DataSheet_1_Platelet-Depletion of Whole Blood Reveals That Platelets Potentiate the Release of IL-8 From Leukocytes Into Plasma in a Thrombin-Dependent Manner.docx

ObjectiveIn a recent study, we found an elevated level of interleukin 8 (IL-8) in response to bacterial incubation in thrombin-sufficient human whole blood anticoagulated by the fibrin polymerization blocking peptide GPRP. Whether thrombin directly activated leukocytes or mediated the release via thrombin-dependent activation of platelets remains unresolved. Herein, we addressed the role of thrombin and platelets in IL-8 release. MethodsWe separated platelets from whole blood using a combination of 0.7% (w/v) citrate and GPRP for attenuating the hemostatic response during the separation of platelets.
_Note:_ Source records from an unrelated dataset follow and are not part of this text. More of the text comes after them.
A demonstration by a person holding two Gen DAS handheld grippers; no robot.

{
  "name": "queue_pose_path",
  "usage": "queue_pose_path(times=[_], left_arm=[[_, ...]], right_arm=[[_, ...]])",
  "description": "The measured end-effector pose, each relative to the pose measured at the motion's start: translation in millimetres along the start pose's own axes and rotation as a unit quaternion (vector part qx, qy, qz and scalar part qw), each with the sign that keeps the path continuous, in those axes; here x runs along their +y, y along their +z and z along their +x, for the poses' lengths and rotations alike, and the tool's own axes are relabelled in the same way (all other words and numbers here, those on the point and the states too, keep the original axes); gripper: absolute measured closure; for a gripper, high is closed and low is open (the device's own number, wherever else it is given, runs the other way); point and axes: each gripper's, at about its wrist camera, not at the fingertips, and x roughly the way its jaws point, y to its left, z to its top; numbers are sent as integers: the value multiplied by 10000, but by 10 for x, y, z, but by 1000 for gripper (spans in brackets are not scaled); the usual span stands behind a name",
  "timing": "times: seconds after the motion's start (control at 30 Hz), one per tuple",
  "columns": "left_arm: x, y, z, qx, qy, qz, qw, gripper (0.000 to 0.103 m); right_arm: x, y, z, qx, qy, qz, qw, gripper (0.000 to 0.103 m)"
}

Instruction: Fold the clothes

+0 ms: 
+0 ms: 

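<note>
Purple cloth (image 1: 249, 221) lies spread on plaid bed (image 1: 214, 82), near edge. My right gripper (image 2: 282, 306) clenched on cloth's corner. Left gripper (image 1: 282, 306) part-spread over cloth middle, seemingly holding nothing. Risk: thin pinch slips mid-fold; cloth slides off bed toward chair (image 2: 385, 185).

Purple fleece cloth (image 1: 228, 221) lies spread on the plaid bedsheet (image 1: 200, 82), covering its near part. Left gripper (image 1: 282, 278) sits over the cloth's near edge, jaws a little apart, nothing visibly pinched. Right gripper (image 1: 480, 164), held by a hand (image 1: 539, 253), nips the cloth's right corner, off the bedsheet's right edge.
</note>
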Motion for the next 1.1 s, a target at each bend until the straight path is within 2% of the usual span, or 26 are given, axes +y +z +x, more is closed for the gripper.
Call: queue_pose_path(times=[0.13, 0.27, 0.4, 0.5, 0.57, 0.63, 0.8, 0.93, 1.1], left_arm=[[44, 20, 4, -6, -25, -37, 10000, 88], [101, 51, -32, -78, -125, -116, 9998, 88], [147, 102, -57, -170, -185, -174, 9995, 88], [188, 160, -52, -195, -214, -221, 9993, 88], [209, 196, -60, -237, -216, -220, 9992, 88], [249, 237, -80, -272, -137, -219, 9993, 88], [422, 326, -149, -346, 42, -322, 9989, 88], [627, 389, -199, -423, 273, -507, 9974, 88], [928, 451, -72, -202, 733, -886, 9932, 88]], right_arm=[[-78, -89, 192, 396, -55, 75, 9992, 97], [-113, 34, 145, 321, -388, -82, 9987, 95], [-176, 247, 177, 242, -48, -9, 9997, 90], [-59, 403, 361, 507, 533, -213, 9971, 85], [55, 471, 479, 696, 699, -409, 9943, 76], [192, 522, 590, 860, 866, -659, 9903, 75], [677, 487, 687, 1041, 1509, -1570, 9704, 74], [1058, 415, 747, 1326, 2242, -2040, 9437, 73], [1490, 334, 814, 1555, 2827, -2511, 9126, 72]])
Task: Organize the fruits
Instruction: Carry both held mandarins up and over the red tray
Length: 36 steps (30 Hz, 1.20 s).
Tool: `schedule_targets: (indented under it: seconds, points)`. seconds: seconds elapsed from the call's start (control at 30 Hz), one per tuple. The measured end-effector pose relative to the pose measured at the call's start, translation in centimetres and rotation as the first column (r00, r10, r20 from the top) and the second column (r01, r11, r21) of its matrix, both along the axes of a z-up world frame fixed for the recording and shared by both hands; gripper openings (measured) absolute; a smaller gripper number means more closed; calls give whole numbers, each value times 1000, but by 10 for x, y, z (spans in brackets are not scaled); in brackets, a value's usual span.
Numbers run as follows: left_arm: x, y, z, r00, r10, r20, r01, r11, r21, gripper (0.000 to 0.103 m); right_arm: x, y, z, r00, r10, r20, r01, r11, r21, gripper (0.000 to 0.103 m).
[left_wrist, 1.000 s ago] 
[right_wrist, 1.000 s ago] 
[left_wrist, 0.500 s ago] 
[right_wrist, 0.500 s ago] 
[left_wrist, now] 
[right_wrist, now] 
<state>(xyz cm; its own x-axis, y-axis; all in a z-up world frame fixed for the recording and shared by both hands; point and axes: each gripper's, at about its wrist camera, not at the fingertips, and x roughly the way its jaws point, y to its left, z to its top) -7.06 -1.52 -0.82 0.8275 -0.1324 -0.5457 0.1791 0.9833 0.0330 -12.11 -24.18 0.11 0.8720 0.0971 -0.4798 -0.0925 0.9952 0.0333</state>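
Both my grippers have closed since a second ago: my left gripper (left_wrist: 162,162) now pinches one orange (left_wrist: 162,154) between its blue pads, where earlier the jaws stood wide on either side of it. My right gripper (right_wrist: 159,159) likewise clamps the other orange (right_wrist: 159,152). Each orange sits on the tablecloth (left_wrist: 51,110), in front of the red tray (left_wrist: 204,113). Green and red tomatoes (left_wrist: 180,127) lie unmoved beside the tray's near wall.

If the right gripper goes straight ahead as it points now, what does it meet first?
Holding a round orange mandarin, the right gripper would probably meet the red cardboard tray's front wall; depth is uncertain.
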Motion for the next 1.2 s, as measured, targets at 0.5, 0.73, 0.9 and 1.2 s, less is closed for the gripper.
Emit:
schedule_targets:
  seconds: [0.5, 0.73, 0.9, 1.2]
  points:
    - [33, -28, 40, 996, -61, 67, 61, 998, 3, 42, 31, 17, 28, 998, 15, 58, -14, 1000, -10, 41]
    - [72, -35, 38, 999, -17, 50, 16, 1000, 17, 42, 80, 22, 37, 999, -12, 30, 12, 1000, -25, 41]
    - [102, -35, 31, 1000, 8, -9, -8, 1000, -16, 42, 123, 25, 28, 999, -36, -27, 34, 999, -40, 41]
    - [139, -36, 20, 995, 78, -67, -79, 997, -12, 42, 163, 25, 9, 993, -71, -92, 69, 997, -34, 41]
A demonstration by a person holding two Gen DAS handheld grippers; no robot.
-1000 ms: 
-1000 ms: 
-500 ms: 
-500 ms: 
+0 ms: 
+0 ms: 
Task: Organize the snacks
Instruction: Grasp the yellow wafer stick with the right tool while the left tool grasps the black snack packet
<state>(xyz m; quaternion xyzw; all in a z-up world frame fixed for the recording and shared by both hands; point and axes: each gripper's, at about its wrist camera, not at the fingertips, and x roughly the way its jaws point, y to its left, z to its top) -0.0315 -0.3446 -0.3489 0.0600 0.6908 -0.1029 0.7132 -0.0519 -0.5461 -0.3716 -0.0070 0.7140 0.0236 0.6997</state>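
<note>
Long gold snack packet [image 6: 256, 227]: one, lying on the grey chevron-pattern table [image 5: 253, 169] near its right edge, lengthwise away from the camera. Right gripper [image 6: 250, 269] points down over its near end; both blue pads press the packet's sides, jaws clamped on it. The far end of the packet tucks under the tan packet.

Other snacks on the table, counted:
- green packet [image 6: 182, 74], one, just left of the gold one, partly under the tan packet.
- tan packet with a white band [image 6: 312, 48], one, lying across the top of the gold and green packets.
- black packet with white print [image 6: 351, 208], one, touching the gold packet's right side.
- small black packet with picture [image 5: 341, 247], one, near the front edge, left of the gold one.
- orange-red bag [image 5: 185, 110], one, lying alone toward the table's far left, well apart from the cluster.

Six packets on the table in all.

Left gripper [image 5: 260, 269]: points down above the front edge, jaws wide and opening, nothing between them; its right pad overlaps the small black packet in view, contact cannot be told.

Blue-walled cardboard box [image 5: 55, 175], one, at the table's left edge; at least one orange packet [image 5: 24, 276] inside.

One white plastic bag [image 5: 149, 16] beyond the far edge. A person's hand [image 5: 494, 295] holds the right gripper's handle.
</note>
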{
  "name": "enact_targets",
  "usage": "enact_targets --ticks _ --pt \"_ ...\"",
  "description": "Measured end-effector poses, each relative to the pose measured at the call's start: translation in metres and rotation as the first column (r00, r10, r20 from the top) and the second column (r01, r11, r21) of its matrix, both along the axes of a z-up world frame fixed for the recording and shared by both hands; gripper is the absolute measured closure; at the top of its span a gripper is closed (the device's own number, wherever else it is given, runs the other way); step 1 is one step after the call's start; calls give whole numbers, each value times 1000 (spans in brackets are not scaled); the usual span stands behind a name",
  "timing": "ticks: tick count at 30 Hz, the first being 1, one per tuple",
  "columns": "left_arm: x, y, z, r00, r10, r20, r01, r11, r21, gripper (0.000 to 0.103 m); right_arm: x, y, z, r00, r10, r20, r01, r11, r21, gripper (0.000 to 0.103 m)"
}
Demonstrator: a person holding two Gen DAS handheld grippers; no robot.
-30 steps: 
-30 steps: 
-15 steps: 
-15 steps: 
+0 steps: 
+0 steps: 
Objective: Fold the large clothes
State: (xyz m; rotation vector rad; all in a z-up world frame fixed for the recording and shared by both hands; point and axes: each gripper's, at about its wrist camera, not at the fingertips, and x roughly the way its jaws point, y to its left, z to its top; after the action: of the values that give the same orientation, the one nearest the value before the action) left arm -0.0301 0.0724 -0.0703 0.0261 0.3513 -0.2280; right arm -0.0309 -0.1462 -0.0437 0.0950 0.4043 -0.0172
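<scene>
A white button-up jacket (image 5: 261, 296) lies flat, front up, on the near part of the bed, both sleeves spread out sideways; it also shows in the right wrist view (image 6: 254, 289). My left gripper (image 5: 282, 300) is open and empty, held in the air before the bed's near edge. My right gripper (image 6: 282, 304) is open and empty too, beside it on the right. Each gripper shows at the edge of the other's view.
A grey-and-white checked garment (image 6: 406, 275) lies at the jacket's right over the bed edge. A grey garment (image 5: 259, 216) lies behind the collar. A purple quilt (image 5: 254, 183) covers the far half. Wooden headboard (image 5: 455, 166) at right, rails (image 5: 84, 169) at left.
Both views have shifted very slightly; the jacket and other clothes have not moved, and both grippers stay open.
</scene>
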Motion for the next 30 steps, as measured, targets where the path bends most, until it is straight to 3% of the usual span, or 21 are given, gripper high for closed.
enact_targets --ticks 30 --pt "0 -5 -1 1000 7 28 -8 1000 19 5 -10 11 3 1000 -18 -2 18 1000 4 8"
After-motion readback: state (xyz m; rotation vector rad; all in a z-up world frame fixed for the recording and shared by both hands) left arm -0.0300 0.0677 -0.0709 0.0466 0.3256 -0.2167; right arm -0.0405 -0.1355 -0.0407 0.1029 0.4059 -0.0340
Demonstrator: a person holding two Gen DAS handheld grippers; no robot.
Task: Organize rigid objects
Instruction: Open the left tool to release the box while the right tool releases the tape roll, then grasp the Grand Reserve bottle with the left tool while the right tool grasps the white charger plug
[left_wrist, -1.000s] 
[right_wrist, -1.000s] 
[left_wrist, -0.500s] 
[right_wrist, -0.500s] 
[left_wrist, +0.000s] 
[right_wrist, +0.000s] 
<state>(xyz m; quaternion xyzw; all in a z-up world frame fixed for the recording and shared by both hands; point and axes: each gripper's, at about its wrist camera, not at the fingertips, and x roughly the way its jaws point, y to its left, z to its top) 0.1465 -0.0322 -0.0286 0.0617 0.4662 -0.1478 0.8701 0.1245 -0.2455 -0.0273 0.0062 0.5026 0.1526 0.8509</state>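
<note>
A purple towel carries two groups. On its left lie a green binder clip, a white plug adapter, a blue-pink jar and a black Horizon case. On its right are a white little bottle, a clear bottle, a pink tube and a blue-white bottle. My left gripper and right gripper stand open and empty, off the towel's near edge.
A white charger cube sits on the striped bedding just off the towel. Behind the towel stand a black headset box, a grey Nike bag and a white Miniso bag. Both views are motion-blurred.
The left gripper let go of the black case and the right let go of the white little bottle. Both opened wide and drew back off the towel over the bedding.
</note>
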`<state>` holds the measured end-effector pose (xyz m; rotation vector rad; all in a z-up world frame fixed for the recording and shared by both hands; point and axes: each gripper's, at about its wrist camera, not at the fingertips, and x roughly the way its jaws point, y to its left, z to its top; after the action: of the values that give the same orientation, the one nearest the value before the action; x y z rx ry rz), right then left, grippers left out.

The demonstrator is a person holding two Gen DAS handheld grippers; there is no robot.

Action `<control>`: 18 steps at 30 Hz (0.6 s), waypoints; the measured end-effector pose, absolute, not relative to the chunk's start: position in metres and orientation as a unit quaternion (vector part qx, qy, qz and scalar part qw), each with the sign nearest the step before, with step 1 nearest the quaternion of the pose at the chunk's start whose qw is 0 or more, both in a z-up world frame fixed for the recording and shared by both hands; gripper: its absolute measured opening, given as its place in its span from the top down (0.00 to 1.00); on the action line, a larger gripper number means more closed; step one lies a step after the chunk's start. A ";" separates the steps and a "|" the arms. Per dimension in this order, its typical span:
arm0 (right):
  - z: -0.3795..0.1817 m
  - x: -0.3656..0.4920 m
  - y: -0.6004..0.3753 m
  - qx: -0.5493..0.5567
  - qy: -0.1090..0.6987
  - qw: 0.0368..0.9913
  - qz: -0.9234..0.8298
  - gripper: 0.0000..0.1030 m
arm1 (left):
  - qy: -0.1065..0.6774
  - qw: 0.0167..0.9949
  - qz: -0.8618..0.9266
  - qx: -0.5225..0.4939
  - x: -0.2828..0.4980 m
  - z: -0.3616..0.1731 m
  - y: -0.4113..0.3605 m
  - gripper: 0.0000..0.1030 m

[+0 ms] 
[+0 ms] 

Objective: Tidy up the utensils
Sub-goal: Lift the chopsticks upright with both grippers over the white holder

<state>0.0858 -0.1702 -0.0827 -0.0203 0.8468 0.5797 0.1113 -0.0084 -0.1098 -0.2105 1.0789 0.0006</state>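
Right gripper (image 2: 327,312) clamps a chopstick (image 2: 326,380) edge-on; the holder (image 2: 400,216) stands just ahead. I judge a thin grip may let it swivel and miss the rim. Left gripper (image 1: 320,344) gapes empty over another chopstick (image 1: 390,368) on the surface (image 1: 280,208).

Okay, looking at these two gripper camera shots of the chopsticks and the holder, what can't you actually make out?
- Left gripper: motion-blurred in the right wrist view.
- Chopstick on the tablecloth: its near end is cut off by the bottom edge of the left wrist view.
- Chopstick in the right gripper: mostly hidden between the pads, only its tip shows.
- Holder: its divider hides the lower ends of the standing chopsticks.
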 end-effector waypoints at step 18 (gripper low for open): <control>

Cytokine responses were compared in whole blood and platelet-depleted blood upon Escherichia coli incubation. Cytokine responses were also profiled with and without reconstitution of either platelets or the supernatant from activated platelets. ResultsPlatelets were not activated during the separation process but responded to stimuli upon re-calcification. Plasma levels of IL-1β, IL-1Ra, IL-6, IL-8, IP-10, MIP-1α, and MIP-1β were significantly reduced in platelet-depleted blood compared to whole blood, but recovered in the presence of platelets, or with the supernatant of activated platelets. The leukocyte fraction and platelets were each found to contribute to the elevation of IL-8 at around 5 ng/ml; however, if combined, the release of IL-8 increased to 26 ng/ml. This process was dependent on thrombin since the levels of IL-8 remained at 5 ng/ml in whole blood if thrombin was blocked. Intracellular staining revealed that monocytes were the main source for IL-8 expression. ConclusionOur findings suggest that the release of IL-8 is mediated by the leukocytes, mainly monocytes, but potentiated via thrombin-dependent activation of platelets.

### 研究目的 既往研究中，我们发现采用纤维蛋白聚合阻断肽GPRP（fibrin polymerization blocking peptide GPRP）抗凝的凝血酶充足的人全血（human whole blood）体系内，经细菌孵育（bacterial incubation）后，白细胞介素8（interleukin 8, IL-8）水平显著升高。目前尚未明确凝血酶（thrombin）是直接激活白细胞，还是通过依赖凝血酶的血小板活化途径介导细胞因子释放。本研究旨在探讨凝血酶与血小板在IL-8释放过程中的作用。 ### 实验方法 本研究采用0.7%（质量体积比，w/v）柠檬酸盐联合GPRP的方案分离血小板，以弱化血小板分离过程中的止血级联反应。我们将经大肠杆菌（Escherichia coli）孵育的全血与去血小板全血（platelet-depleted blood）的细胞因子应答水平进行对比；此外，我们还通过设置添加血小板、添加活化血小板上清液以及不添加的对照组，对细胞因子应答谱进行了分析。 ### 实验结果 血小板在分离过程中未被激活，但经复钙化处理后可对刺激产生应答。与全血组相比，去血小板全血组的IL-1β、IL-1Ra、IL-6、IL-8、干扰素诱导蛋白10（IP-10）、巨噬细胞炎症蛋白1α（MIP-1α）与巨噬细胞炎症蛋白1β（MIP-1β）血浆水平均显著降低，而添加血小板或活化血小板上清液后，上述细胞因子水平可恢复至正常水平。研究发现，白细胞组分与血小板各自可使IL-8水平升高至约5 ng/ml；若二者联合作用，IL-8释放量可升至26 ng/ml。该过程依赖凝血酶：若阻断凝血酶活性，全血组IL-8水平将维持在5 ng/ml。细胞内染色实验证实，单核细胞（monocytes）是IL-8表达的主要来源。 ### 研究结论 本研究结果表明，IL-8的释放由白细胞（主要为单核细胞）介导，而依赖凝血酶的血小板活化可增强该过程。